Mal à l’aise, elle sonda la forêt de colonnes de pierre rouge. En tournant sur elle-même, elle se demanda pourquoi Egwene avait disparu si brutalement.

Un parfait silence régnait dans le Cœur de la Pierre, au point que Nynaeve entendait le sang battre à ses tempes. Pourtant, quelque chose la démangeait entre les omoplates, comme si quelqu’un était en train de l’épier.

— Egwene ! cria-t-elle, l’écho de son appel se répercutant entre les colonnes. Egwene !

Pas de réponse.

Nynaeve voulut se frotter les mains sur le devant de sa robe… et découvrit qu’elle brandissait une petite branche ratatinée terminée par un gros bouton. Bref, un objet qui lui serait d’une extraordinaire utilité ! Elle le serra quand même plus fort. Bien sûr, une épée aurait été plus utile – un instant, la branche fit mine de se transformer en lame – mais comme elle était ignare en escrime… Nynaeve eut un petit rire amer. Ici, un gourdin ou une épée étaient à peu près aussi inutiles l’un que l’autre. Pour se défendre, il fallait canaliser… ou savoir courir très vite. Se sentant absurdement calme, la jeune femme comprit qu’elle n’aurait pas l’embarras du choix.

Elle aurait bien couru pour échapper à son « espion », mais renoncer si vite n’était pas son genre. Cela dit, que devait-elle faire ? Egwene n’était pas ici, mais dans le désert des Aiels. À Rhuidean, où que ça pût être.

Au milieu d’une enjambée, Nynaeve se retrouva soudain sur le flanc d’une montagne. Un soleil de plomb transformait en fournaise la vallée qui s’étendait au pied du pic. Le désert des Aiels ! Elle était dans le désert des Aiels !

Mais ce soleil levant… Eh bien, si loin à l’est de Tanchico, où il faisait encore nuit, il semblait logique qu’on en soit déjà à l’aube. De toute façon, dans le Monde des Rêves, tout était possible, sans qu’il y ait nécessairement cohérence avec l’univers « normal ».

De longues ombres couvraient pratiquement la moitié de la vallée. Bizarrement, une nappe de brume y flottait comme une muraille et les premiers assauts du soleil ne paraissaient pas devoir la faire disparaître. De très hautes tours émergeaient de ce brouillard, certaines donnant l’impression d’être inachevées. Une ville dans ce désert ?

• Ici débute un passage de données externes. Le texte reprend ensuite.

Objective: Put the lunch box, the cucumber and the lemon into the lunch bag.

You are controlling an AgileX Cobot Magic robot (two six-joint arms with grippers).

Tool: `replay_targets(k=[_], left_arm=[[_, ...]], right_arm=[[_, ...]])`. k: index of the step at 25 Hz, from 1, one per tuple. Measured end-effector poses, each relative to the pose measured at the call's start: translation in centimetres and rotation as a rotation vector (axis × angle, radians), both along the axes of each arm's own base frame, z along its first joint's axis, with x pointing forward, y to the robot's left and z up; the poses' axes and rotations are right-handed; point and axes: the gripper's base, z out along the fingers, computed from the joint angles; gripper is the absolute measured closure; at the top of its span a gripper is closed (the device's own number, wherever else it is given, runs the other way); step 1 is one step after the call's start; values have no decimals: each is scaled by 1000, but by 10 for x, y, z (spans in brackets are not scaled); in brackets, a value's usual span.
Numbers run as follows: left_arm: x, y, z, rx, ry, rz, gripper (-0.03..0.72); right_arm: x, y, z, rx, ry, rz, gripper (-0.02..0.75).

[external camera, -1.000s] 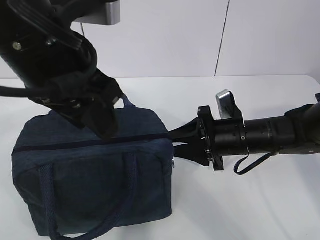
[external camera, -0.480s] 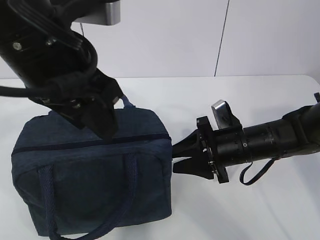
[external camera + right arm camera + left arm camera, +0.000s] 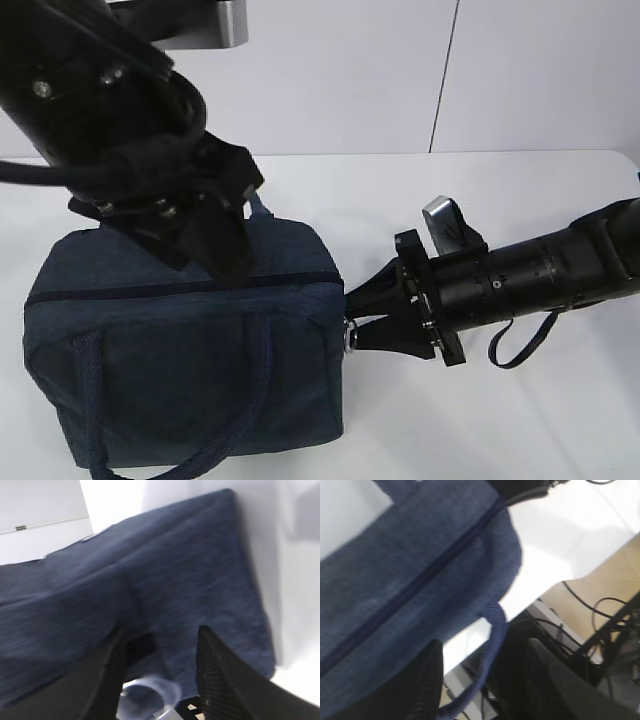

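Currently, from my exterior view: 1 lunch bag [image 3: 190, 350], navy fabric, standing on the white table [image 3: 520, 420] at the left, top zipper shut along its length, 1 loop handle hanging down the front face. My left claw [image 3: 215, 235] sits over the bag's top near the zipper line; its grip I cannot tell from here. My right claw [image 3: 352, 318] lies level at the bag's right end, tips at the silver ring pull [image 3: 351, 338].

Left wrist view: bag top [image 3: 415, 575] with dark zipper running diagonally; 2 black fingers [image 3: 427, 680] parted at the bottom edge, a blue handle loop [image 3: 492, 645] between them, contact not clear.

Right wrist view: bag end panel [image 3: 165, 580] fills the frame; 2 fingers [image 3: 220, 670] stand apart, the ring pull [image 3: 150, 692] lying between them; whether they pinch it I cannot tell.
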Motion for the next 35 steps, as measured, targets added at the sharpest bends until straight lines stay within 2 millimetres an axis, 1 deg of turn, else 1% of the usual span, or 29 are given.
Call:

En plissant les yeux, Nynaeve distingua une silhouette dans la vallée. Un homme, apparemment, même si la distance interdisait de l’affirmer. L’inconnu portant un pantalon large et une veste bleu vif, il ne s’agissait pas d’un Aiel. Marchant le long de la muraille de brume, il s’arrêtait de temps en temps pour la tapoter. Enfin, pour essayer, car on eût dit que sa main rencontrait un obstacle invisible. Au fond, il ne s’agissait peut-être pas de brume.

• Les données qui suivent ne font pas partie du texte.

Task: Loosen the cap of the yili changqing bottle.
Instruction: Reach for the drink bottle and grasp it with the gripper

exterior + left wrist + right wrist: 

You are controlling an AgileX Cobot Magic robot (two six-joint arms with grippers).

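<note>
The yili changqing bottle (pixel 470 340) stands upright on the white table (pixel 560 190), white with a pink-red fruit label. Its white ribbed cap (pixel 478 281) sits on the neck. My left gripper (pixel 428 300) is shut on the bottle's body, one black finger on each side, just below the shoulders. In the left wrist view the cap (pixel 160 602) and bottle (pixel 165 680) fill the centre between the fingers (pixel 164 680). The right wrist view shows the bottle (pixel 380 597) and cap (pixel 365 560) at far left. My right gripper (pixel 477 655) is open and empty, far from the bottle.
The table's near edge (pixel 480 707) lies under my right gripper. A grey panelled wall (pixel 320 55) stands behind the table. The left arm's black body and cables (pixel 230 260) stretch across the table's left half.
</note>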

— Tu devrais filer d’ici, dit une voix de femme. Si cet homme te voit, tu mourras – ou pire, si tu n’as pas de chance.

La femme qui se tenait un peu plus haut sur la pente portait une veste courte blanche et un pantalon jaune clair bouffant resserré au-dessus de ses bottes. Alors que sa cape claquait au vent, Nynaeve remarqua enfin ses longs cheveux blonds tressés et l’arc en argent qu’elle brandissait.

Un nom vint à l’esprit de l’ancienne Sage-Dame – qui en resta un instant muette.

— Birgitte ? finit-elle par couiner.

Héroïne de centaines de récits, Birgitte était célèbre pour l’arc d’argent avec lequel elle ne ratait jamais sa cible. Comme d’autres héros défunts, elle serait rappelée de la tombe par le Cor de Valère quand viendrait l’heure de l’Ultime Bataille.

— C’est impossible ! Qui êtes-vous ?

— Nous n’avons pas le temps de parler, femme ! Tu dois partir avant qu’il te voie.

« Birgitte » prit une flèche d’argent dans le carquois accroché à sa ceinture, l’encocha et arma son arc, le braquant sur le cœur de Nynaeve.

— Va-t’en !

Nynaeve s’enfuit…

… Et se retrouva sur la place Verte de Champ d’Emond, en train de regarder l’auberge si reconnaissable avec ses cheminées et son toit de tuile rouge. Tout autour de la place, des maisons au toit de chaume semblaient protéger la saillie rocheuse d’où jaillissait la Cascade à Vin.